Exercise description — Given the listing below, reproduce all of it exactly.

Supplied material —

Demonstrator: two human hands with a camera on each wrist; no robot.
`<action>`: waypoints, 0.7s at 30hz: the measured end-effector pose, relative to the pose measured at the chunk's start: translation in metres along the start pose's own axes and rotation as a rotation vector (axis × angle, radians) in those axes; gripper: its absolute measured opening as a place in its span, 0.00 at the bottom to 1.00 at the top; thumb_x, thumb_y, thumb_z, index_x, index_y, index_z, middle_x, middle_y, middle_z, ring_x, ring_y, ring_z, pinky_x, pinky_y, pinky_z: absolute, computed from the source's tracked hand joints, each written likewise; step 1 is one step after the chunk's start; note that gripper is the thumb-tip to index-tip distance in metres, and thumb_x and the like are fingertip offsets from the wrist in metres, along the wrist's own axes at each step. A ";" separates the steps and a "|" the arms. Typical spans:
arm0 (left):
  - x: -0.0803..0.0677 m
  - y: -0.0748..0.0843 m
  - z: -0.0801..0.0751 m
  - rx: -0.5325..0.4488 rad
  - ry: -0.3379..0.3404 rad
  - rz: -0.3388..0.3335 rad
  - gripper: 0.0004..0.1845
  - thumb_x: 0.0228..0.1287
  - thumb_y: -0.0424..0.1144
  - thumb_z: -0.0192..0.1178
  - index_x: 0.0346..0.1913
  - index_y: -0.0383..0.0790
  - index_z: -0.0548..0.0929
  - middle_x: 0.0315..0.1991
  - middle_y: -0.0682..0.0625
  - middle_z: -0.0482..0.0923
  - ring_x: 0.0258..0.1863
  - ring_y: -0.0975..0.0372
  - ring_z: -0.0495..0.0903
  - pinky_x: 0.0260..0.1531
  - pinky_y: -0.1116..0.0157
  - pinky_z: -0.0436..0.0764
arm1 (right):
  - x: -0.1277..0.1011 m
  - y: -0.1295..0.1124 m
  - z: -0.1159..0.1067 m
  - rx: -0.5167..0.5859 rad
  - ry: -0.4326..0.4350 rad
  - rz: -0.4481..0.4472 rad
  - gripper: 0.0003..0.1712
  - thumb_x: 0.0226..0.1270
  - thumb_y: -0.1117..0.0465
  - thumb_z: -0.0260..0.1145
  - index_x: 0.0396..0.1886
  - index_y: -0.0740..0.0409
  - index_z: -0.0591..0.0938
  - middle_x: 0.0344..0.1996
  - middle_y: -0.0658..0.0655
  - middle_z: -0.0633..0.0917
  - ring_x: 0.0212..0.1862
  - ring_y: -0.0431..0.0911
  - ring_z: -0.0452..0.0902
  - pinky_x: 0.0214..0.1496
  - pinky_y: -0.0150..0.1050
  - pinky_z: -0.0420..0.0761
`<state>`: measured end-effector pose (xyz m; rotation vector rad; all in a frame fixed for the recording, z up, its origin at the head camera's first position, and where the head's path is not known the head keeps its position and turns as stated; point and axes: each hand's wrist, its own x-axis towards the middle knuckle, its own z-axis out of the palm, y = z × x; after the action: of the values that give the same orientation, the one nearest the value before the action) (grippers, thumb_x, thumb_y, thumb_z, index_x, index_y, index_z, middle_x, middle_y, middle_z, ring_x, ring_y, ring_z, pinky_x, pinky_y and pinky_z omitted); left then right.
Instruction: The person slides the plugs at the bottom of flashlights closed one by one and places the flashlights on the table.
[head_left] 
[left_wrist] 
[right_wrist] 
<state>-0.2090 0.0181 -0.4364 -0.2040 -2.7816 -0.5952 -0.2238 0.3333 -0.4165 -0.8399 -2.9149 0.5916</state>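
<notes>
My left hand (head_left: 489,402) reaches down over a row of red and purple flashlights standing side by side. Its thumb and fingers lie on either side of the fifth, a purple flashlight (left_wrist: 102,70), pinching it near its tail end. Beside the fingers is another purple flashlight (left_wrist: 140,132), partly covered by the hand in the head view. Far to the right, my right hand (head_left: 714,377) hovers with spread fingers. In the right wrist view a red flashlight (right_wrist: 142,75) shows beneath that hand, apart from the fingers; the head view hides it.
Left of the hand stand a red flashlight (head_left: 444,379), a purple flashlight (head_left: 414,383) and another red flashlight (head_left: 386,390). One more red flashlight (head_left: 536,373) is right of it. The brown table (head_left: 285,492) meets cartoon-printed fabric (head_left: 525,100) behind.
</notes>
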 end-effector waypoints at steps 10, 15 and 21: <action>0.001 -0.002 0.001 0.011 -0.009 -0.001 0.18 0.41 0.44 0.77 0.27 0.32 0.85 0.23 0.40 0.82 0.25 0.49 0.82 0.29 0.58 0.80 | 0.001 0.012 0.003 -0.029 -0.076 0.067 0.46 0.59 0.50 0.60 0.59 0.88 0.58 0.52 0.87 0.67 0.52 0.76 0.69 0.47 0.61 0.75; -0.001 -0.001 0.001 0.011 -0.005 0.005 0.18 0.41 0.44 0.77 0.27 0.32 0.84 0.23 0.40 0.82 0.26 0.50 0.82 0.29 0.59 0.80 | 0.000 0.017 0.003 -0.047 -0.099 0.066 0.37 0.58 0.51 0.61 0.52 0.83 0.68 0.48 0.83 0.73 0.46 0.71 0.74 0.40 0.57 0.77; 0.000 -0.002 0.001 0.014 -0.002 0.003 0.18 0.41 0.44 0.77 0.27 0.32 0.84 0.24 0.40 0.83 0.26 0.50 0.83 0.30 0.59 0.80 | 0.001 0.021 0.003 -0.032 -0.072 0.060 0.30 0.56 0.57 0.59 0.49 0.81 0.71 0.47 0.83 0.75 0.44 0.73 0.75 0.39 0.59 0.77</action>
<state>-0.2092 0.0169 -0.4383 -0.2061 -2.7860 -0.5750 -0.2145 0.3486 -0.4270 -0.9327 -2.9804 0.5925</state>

Response below —
Demonstrator: two human hands with a camera on each wrist; no robot.
`<action>`: waypoints, 0.7s at 30hz: the measured end-effector pose, relative to the pose measured at the chunk's start: translation in metres along the start pose's own axes and rotation as a rotation vector (axis × angle, radians) in those axes; gripper: its absolute measured opening as a place in its span, 0.00 at the bottom to 1.00 at the top; thumb_x, thumb_y, thumb_z, index_x, index_y, index_z, middle_x, middle_y, middle_z, ring_x, ring_y, ring_z, pinky_x, pinky_y, pinky_z: absolute, computed from the source's tracked hand joints, each written likewise; step 1 is one step after the chunk's start; note that gripper is the thumb-tip to index-tip distance in metres, and thumb_x and the like are fingertip offsets from the wrist in metres, along the wrist's own axes at each step. A ";" separates the steps and a "|" the arms. Typical spans:
arm0 (left):
  - x: -0.0803..0.0677 m
  - y: -0.0748..0.0843 m
  - z: -0.0801..0.0751 m
  - rx: -0.5325..0.4488 rad
  - ry: -0.3379..0.3404 rad
  - rz: -0.3388..0.3335 rad
  - gripper: 0.0004..0.1845
  - thumb_x: 0.0228..0.1287
  - thumb_y: -0.0424..0.1144
  - thumb_z: -0.0192..0.1178
  - index_x: 0.0346..0.1913
  - index_y: -0.0383..0.0790
  - index_z: -0.0548..0.0929
  - middle_x: 0.0315..0.1991
  - middle_y: -0.0682..0.0625
  - middle_z: -0.0482..0.0923
  - ring_x: 0.0258..0.1863
  - ring_y: -0.0975..0.0372
  - ring_z: -0.0495..0.0903
  - pinky_x: 0.0260..0.1531
  - pinky_y: -0.1116..0.0157
  - pinky_z: -0.0436..0.0764
arm1 (right):
  - x: -0.1277..0.1011 m
  - y: -0.1295..0.1124 m
  - z: -0.1159..0.1067 m
  - rx: -0.5167..0.5859 rad
  - ry: -0.4326..0.4350 rad
  - rz: -0.4481..0.4472 rad
  - gripper: 0.0003..0.1712
  - thumb_x: 0.0226..0.1270
  - thumb_y: -0.1117..0.0465
  - thumb_z: -0.0260..0.1145
  - index_x: 0.0396..0.1886
  - index_y: -0.0740..0.0409
  - index_z: -0.0591..0.0938
  - middle_x: 0.0344..0.1996
  - middle_y: -0.0658..0.0655
  - middle_z: -0.0633..0.0917
  - ring_x: 0.0212..0.1862
  - ring_y: -0.0431..0.0911
  - ring_z: -0.0452..0.0902
  - pinky_x: 0.0214..0.1496
  - pinky_y: -0.0150..0.1050
  - pinky_z: -0.0420..0.0761
`<state>`: measured end-effector pose (xyz m; rotation vector rad; all in a frame fixed for the recording, z up, its origin at the head camera's first position, and where the head's path is not known the head keeps its position and turns as stated; point and axes: each hand's wrist, its own x-axis towards the middle knuckle, its own z-axis out of the palm, y = z × x; after the action: of the values that give the same orientation, the one nearest the value before the action) (grippers, thumb_x, thumb_y, thumb_z, index_x, index_y, index_z, middle_x, middle_y, middle_z, ring_x, ring_y, ring_z, pinky_x, pinky_y and pinky_z omitted); left then right.
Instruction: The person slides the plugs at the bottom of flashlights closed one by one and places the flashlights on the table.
[head_left] 
[left_wrist] 
[right_wrist] 
<state>-0.2090 0.0181 -0.4364 -0.2040 -2.7816 -0.5952 -0.2238 0.3333 -0.4165 -0.8399 -2.9149 0.5916</state>
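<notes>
My left hand (head_left: 489,402) reaches down over a row of red and purple flashlights standing side by side. Its thumb and fingers lie on either side of the fifth, a purple flashlight (left_wrist: 102,70), pinching it near its tail end. Beside the fingers is another purple flashlight (left_wrist: 140,132), partly covered by the hand in the head view. Far to the right, my right hand (head_left: 714,377) hovers with spread fingers. In the right wrist view a red flashlight (right_wrist: 142,75) shows beneath that hand, apart from the fingers; the head view hides it.
Left of the hand stand a red flashlight (head_left: 444,379), a purple flashlight (head_left: 414,383) and another red flashlight (head_left: 386,390). One more red flashlight (head_left: 536,373) is right of it. The brown table (head_left: 285,492) meets cartoon-printed fabric (head_left: 525,100) behind.
</notes>
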 end-effector waypoints at steps 10, 15 and 21: <action>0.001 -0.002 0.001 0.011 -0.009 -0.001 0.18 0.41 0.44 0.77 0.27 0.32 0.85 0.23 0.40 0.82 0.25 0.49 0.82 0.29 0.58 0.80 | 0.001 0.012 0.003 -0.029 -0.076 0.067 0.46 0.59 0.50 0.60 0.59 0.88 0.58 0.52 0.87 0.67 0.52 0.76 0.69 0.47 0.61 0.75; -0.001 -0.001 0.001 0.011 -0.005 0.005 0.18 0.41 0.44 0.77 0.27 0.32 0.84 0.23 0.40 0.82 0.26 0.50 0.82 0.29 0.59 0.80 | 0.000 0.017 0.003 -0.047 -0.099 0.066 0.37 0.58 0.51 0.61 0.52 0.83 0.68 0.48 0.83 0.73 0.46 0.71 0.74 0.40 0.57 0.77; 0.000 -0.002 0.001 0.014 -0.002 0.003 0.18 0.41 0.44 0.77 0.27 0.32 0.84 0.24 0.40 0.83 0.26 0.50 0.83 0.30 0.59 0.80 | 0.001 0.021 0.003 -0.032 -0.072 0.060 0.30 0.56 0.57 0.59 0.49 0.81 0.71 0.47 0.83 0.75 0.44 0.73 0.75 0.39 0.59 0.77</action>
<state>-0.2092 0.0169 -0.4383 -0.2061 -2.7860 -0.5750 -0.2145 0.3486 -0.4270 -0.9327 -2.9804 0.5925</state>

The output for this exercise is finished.